◆ Task instructions: Where does "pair" appear in the data? Return each line that holds it.

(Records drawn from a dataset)
---*---
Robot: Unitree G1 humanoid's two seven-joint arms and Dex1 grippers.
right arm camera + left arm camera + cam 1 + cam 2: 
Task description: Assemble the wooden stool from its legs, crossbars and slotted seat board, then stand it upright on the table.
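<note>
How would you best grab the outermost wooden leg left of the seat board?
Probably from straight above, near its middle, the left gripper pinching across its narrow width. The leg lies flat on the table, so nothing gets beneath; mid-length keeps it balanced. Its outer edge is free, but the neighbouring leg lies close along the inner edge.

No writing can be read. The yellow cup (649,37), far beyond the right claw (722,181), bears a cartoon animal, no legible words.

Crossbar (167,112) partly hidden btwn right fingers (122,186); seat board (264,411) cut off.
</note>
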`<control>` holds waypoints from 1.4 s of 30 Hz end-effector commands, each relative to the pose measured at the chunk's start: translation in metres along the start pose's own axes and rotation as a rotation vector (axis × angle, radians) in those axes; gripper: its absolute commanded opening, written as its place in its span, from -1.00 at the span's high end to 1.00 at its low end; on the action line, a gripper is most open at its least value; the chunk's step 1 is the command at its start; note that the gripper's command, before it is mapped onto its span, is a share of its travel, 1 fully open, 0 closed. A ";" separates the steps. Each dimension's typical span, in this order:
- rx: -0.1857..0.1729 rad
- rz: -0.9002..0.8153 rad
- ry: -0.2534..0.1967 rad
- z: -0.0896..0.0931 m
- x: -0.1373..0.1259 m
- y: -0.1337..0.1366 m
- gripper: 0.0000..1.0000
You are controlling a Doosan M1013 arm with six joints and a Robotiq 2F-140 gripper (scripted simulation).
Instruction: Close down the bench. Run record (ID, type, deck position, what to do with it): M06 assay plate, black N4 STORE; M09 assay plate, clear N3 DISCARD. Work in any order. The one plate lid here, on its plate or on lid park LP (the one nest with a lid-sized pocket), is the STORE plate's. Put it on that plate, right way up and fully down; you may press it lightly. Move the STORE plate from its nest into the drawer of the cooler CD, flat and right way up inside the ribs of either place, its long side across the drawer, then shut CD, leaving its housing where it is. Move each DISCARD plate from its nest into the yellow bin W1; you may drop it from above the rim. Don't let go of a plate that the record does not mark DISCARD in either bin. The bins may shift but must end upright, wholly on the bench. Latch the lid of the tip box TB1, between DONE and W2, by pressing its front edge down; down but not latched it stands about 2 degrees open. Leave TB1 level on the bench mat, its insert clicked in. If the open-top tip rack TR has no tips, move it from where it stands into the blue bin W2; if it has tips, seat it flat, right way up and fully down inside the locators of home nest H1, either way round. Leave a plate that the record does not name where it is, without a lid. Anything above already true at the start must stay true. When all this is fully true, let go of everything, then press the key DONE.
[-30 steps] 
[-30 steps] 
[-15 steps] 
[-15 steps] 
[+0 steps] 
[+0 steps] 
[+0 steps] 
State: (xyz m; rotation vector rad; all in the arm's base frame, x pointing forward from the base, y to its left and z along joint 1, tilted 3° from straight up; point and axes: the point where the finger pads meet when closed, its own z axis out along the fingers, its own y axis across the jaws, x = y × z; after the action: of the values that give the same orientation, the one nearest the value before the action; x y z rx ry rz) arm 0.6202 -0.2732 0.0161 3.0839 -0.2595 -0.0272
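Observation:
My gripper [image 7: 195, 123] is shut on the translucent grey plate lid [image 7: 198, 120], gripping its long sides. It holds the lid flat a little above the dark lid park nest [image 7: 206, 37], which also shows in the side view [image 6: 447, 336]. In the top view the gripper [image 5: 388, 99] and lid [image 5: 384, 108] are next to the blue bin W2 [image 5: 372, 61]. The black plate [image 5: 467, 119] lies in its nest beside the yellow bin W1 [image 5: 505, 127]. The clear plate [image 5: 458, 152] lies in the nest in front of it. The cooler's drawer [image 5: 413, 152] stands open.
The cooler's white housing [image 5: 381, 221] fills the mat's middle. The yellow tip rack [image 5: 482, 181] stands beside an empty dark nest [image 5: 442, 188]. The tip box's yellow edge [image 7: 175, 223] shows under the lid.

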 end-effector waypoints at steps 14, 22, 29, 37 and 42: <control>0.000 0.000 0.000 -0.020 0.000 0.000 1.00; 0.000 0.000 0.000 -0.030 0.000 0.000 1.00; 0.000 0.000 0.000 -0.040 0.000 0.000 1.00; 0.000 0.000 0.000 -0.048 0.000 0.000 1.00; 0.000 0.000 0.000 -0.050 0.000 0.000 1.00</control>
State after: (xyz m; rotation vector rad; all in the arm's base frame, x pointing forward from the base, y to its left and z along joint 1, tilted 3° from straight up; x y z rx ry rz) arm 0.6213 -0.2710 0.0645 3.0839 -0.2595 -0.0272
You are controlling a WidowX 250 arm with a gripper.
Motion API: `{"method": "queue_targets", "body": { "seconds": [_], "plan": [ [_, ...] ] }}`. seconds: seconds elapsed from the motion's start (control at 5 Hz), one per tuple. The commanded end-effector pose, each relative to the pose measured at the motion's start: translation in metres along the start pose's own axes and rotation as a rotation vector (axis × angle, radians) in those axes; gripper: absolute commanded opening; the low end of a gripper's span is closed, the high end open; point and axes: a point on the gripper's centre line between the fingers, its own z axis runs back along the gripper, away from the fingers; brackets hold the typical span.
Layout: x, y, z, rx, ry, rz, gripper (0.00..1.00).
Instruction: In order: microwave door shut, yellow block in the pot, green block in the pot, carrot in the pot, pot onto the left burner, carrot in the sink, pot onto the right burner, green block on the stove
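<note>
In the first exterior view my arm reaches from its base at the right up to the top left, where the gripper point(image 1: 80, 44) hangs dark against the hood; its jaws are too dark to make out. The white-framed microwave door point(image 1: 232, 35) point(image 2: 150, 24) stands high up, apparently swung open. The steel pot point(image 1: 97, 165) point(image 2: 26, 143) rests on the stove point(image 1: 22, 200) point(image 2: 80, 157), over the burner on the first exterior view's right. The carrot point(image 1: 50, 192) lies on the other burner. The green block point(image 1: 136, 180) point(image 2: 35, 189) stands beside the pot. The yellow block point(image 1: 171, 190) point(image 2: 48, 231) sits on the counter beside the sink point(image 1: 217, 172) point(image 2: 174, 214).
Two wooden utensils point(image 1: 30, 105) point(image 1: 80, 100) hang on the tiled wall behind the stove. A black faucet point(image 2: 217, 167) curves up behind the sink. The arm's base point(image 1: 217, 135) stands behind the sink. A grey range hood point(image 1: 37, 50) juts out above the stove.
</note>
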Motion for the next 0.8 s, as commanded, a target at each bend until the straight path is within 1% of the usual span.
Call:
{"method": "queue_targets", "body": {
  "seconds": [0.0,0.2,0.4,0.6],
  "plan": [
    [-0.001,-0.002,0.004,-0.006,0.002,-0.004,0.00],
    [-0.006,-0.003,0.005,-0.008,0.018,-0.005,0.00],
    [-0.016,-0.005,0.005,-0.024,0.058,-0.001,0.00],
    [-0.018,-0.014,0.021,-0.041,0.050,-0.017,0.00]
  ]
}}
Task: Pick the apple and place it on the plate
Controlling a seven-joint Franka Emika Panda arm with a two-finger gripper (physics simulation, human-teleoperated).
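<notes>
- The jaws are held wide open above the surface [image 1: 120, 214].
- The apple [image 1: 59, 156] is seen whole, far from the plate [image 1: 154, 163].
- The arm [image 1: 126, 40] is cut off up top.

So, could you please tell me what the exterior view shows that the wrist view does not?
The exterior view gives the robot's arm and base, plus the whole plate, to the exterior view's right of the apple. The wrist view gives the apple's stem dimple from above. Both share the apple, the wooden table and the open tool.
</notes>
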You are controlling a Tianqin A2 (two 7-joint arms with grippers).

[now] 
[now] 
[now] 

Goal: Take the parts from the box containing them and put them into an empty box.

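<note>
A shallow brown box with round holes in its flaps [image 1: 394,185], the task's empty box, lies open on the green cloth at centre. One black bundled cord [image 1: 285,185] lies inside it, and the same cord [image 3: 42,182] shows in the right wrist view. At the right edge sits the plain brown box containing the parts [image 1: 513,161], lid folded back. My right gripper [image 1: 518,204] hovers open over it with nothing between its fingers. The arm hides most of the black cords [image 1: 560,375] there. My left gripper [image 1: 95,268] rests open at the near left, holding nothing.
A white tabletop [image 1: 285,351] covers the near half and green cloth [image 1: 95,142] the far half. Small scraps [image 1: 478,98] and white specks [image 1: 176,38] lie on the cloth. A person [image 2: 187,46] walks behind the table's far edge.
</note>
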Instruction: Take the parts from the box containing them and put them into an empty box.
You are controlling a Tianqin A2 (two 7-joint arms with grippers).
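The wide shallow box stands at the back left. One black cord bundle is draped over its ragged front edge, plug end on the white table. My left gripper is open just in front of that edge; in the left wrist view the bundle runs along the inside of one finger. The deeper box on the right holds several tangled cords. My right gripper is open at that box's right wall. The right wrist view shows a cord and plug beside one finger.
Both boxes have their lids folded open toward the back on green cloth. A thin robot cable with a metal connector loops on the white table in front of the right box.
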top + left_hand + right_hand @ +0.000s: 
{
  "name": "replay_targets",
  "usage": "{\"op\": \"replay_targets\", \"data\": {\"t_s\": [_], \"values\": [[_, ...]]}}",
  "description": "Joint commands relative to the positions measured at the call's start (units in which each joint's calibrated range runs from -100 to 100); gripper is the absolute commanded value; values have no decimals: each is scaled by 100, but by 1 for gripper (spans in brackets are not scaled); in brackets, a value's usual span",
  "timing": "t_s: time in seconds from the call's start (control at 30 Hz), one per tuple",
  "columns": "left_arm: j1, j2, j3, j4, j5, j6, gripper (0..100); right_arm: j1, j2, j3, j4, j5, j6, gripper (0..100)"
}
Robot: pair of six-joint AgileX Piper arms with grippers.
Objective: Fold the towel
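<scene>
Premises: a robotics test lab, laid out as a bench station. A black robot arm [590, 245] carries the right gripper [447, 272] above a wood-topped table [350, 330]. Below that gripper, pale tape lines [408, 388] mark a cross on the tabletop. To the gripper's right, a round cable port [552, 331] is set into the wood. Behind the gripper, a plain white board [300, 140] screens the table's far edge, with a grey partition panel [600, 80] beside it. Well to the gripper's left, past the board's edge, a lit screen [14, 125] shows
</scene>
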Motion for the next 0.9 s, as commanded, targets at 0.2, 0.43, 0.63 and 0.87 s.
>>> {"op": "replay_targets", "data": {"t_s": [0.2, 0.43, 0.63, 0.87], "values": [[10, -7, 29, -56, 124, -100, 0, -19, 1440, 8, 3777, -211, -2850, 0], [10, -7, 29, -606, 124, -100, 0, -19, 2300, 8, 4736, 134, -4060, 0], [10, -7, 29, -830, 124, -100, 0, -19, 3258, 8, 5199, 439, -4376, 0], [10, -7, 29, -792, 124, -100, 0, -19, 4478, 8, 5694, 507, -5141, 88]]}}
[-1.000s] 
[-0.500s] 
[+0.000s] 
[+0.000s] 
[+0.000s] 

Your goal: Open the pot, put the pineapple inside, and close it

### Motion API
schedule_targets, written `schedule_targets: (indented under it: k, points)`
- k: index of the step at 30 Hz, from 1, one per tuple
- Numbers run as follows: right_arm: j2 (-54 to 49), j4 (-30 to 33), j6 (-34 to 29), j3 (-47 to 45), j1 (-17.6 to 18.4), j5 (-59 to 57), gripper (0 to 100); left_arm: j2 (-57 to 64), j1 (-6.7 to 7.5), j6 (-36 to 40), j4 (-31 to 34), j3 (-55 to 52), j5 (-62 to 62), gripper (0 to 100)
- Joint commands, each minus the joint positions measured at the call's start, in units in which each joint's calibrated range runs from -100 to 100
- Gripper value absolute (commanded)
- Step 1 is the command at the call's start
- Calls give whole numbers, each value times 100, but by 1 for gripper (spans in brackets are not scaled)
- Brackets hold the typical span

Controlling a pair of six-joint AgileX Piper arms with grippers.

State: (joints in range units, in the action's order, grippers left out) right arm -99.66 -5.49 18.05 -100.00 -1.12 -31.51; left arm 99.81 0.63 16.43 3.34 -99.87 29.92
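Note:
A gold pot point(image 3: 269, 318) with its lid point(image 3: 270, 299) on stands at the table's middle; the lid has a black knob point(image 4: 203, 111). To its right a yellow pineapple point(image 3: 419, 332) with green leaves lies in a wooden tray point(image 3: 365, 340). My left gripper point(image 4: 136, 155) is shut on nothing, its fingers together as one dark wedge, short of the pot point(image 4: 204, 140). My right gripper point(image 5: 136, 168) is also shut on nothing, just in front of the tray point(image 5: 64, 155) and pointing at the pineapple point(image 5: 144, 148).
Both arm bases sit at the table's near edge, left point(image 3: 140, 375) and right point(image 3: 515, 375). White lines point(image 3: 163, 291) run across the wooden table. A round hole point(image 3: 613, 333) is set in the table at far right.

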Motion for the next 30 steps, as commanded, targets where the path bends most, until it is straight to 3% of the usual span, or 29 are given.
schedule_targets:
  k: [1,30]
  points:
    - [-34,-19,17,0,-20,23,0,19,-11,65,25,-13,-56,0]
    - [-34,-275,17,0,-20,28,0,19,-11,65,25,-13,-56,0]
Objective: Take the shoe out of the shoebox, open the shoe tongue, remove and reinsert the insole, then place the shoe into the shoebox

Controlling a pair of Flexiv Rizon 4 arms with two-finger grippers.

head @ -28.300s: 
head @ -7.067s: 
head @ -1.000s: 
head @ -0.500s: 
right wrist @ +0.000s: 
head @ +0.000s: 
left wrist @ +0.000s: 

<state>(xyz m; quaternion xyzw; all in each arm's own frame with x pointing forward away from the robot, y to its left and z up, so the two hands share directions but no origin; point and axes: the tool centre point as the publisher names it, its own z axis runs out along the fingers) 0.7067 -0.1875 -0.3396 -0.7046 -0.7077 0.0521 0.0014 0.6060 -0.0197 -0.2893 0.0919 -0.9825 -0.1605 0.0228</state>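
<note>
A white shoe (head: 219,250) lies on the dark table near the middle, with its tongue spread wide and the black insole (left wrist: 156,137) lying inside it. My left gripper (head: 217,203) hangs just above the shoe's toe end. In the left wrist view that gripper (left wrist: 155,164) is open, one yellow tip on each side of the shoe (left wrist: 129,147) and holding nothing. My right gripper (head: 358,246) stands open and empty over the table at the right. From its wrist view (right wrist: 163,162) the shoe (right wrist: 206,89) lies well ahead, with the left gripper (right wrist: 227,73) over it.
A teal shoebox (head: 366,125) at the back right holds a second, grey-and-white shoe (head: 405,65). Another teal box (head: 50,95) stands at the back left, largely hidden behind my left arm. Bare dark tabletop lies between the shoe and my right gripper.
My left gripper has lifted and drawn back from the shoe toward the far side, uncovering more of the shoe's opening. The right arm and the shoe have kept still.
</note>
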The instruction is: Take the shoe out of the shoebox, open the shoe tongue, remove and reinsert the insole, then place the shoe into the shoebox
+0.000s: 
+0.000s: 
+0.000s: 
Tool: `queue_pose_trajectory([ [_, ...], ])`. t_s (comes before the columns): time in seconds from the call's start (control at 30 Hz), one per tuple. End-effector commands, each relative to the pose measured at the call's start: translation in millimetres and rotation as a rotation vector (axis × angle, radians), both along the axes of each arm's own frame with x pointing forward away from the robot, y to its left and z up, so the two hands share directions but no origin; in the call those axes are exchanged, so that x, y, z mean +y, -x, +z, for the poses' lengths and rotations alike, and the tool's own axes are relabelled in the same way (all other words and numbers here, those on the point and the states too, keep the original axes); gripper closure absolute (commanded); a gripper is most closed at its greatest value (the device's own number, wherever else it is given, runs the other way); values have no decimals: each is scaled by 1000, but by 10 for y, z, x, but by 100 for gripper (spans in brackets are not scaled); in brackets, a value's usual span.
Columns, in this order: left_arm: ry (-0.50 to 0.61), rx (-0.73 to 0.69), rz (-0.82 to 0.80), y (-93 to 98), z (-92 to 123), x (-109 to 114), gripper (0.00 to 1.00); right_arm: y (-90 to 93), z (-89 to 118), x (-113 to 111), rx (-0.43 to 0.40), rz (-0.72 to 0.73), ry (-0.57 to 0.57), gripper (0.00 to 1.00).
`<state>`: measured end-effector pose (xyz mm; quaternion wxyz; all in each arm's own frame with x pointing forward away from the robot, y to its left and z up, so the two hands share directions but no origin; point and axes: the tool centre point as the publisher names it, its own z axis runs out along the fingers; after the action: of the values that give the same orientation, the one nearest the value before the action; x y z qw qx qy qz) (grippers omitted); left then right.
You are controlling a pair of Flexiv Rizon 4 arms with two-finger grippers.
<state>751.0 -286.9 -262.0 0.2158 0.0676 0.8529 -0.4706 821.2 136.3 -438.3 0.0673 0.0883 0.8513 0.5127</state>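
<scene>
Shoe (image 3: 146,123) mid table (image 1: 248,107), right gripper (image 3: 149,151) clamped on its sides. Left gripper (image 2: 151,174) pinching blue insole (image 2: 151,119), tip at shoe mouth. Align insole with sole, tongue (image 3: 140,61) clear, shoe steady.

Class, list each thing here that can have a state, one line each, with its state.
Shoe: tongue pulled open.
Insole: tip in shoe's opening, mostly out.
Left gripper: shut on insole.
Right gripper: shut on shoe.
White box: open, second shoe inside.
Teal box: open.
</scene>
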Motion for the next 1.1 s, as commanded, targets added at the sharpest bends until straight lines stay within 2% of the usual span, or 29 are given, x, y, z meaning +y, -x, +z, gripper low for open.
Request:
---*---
◆ Solved exercise:
Robot: pair of six-joint AgileX Piper arms with grippers.
Controlling a pair of six-joint AgileX Piper arms with grippers.
Controlling a pair of Flexiv Rizon 4 arms with two-finger grippers.
You are controlling a pair of Flexiv Rizon 4 arms with two-finger grippers.

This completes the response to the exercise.